- Work instruction:
Below are several entries. Transcribe exactly those lines that fall from the one with "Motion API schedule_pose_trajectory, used" through the one with "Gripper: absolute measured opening", end lines included.

- Data for review:
»»

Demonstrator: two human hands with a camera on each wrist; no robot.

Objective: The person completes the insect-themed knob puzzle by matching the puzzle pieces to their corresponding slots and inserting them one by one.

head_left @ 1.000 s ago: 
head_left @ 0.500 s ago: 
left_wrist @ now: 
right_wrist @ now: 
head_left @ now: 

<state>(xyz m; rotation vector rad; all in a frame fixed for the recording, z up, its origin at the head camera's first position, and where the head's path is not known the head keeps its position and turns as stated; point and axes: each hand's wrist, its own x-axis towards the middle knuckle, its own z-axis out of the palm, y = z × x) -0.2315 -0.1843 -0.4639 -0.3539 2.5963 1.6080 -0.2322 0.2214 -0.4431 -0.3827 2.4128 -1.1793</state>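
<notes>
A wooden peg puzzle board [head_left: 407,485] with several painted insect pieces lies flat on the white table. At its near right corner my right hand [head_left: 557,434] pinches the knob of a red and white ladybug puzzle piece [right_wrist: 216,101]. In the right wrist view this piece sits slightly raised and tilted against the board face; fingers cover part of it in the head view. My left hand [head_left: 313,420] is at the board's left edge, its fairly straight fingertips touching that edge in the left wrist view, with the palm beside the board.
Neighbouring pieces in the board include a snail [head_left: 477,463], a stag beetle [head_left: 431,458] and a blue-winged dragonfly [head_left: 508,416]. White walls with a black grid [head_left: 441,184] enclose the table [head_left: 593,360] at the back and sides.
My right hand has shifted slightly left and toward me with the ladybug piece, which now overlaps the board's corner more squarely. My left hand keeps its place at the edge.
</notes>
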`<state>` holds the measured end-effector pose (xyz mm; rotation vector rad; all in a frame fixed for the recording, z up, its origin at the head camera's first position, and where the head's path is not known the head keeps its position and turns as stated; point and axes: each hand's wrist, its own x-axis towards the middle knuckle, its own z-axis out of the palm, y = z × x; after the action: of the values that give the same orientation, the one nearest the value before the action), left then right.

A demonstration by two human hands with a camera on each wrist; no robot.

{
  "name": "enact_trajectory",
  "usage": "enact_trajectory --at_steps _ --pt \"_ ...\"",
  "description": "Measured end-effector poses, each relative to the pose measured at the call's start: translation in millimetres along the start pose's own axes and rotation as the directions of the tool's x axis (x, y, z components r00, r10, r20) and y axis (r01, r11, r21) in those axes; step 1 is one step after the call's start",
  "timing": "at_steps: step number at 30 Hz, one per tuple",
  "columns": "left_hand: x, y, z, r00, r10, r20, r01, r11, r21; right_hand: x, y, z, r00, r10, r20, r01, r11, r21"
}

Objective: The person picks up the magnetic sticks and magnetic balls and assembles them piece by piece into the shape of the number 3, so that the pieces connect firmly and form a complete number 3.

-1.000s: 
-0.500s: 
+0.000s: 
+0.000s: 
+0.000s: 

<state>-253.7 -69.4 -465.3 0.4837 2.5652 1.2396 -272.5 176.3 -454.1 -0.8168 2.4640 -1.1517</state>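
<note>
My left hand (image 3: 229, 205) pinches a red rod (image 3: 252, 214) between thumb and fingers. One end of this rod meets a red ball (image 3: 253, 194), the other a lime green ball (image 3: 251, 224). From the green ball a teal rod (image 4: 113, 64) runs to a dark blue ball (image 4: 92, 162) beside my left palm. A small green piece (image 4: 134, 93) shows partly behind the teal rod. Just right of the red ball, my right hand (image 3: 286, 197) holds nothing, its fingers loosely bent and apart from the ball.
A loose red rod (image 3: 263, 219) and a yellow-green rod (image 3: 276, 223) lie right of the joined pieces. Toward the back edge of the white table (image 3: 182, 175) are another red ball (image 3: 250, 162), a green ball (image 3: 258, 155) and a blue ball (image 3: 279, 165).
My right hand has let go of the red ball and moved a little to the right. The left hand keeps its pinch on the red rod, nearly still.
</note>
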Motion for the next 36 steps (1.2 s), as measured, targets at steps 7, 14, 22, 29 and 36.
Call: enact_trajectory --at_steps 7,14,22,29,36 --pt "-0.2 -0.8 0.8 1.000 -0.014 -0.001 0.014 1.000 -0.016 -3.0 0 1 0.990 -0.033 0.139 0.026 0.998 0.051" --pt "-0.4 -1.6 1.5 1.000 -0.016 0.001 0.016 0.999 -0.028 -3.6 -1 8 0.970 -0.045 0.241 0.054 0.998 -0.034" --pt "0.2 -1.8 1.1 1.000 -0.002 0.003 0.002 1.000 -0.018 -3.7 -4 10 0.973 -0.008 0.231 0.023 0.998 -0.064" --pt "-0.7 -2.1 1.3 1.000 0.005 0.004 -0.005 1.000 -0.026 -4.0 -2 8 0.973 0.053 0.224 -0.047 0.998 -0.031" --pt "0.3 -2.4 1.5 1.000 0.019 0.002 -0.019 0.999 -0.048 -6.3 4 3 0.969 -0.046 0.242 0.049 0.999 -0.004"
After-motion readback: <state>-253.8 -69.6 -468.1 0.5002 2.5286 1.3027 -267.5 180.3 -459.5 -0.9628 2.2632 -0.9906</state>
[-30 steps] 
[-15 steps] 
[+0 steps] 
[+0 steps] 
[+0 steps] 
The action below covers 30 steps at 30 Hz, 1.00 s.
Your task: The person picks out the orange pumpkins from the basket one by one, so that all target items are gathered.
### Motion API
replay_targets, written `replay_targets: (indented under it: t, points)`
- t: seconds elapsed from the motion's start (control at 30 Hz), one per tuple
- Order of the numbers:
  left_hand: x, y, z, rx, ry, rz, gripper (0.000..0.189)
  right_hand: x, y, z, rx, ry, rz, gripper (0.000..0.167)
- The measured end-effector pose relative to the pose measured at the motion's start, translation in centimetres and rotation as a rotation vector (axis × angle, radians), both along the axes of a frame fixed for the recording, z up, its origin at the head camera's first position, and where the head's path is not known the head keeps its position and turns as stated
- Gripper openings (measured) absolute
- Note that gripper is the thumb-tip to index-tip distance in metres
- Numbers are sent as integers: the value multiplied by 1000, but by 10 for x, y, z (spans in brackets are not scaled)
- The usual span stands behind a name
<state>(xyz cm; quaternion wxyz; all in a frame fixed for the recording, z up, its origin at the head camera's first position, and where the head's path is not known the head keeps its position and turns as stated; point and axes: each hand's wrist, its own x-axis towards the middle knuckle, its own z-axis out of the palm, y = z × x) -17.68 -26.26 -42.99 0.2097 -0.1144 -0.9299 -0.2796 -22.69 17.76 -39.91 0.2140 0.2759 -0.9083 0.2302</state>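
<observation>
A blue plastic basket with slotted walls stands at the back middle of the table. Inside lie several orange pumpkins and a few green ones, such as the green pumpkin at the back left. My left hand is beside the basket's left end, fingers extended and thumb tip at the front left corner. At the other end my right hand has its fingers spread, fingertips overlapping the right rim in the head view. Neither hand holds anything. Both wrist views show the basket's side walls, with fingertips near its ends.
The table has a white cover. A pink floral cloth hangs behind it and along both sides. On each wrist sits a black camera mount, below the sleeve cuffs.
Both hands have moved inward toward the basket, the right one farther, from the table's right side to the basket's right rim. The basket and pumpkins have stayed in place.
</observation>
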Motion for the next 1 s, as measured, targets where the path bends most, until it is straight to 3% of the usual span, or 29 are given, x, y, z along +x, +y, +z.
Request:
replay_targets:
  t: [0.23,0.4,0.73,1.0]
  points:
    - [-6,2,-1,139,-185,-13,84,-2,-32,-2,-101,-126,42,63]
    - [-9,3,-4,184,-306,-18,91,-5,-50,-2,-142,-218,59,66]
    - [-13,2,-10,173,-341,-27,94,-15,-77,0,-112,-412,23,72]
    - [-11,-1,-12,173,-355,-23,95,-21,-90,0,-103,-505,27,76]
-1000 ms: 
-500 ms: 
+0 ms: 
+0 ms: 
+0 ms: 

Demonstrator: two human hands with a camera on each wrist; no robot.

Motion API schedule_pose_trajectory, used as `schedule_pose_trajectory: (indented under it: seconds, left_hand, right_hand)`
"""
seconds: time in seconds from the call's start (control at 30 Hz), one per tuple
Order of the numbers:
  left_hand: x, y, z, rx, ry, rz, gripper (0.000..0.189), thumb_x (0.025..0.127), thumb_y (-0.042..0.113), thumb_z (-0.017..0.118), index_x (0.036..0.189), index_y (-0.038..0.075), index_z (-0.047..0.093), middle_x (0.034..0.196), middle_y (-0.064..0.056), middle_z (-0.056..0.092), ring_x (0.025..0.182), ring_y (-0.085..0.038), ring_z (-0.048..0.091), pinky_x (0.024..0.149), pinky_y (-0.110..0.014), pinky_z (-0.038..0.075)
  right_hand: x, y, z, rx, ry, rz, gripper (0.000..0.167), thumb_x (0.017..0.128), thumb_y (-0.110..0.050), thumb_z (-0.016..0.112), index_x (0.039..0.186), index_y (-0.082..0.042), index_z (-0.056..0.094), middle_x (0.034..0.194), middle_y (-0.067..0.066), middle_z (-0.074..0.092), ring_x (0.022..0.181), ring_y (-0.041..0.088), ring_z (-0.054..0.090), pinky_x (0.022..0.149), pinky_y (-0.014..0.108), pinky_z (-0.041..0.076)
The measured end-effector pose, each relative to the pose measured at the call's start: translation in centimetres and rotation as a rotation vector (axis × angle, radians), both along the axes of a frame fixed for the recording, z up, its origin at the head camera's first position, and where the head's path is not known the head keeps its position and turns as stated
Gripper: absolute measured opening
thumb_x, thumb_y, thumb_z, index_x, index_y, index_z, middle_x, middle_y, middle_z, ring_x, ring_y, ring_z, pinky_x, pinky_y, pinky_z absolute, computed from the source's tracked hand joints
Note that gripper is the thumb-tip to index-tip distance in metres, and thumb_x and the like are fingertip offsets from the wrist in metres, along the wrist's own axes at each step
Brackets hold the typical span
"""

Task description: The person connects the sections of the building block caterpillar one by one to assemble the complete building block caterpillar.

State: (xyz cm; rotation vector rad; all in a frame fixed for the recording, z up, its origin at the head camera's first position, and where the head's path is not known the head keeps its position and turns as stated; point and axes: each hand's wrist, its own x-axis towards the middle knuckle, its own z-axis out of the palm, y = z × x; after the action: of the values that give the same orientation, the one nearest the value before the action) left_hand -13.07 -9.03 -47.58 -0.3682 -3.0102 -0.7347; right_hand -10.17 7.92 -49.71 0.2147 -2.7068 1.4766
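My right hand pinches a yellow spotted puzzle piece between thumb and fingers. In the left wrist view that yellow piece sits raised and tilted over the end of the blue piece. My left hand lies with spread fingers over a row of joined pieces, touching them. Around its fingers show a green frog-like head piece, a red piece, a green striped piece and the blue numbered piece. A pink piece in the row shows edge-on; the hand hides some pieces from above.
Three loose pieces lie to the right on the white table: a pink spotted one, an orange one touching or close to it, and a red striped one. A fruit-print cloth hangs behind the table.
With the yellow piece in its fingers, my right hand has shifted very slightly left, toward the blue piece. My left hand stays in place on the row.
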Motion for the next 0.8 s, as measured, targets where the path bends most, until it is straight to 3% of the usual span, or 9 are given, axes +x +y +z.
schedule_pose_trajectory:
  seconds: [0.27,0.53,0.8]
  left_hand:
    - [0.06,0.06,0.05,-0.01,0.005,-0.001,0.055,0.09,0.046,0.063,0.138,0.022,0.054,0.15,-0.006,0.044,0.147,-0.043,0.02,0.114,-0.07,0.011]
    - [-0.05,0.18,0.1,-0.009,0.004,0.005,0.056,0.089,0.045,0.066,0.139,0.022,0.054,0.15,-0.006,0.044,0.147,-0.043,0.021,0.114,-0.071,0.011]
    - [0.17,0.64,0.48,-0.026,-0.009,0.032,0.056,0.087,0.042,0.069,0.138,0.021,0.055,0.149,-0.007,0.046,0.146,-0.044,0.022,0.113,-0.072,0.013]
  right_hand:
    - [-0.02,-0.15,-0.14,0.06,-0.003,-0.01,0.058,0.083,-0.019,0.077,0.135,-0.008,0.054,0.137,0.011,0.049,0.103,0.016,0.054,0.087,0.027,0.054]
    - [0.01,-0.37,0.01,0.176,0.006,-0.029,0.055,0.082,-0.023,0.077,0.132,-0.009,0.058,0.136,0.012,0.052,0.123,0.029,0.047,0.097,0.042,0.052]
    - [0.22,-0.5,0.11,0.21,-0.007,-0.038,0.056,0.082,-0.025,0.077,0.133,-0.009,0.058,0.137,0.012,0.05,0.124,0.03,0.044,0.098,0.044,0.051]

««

- Solution below:
Motion API schedule_pose_trajectory, used as `schedule_pose_trajectory: (indented under it: seconds, left_hand, right_hand)`
"""
seconds: time in seconds from the call's start (control at 30 Hz), one per tuple
Order of the numbers:
  left_hand: x, y, z, rx, ry, rz, gripper (0.000..0.189), thumb_x (0.025..0.127), thumb_y (-0.042..0.113), thumb_z (-0.017..0.118), index_x (0.036..0.189), index_y (-0.038..0.075), index_z (-0.047..0.093), middle_x (0.034..0.196), middle_y (-0.064..0.056), middle_z (-0.056..0.092), ring_x (0.025..0.182), ring_y (-0.085..0.038), ring_z (-0.048..0.091), pinky_x (0.024..0.149), pinky_y (-0.110..0.014), pinky_z (-0.038..0.075)
  right_hand: x, y, z, rx, ry, rz, gripper (0.000..0.167), thumb_x (0.017..0.128), thumb_y (-0.110..0.050), thumb_z (-0.016..0.112), index_x (0.039..0.186), index_y (-0.082..0.042), index_z (-0.056..0.094), middle_x (0.034..0.194), middle_y (-0.067..0.066), middle_z (-0.074..0.092), ring_x (0.022..0.181), ring_y (-0.041..0.088), ring_z (-0.054..0.090), pinky_x (0.022..0.149), pinky_y (-0.014..0.108), pinky_z (-0.041..0.076)
The measured end-effector pose, each relative to the pose measured at the call's start: translation in centimetres and rotation as a rotation vector (axis × angle, radians), both along the axes of a frame fixed for the recording, z up, its origin at the head camera's first position, and where the head's path is not known the head keeps its position and turns as stated
Gripper: absolute measured opening

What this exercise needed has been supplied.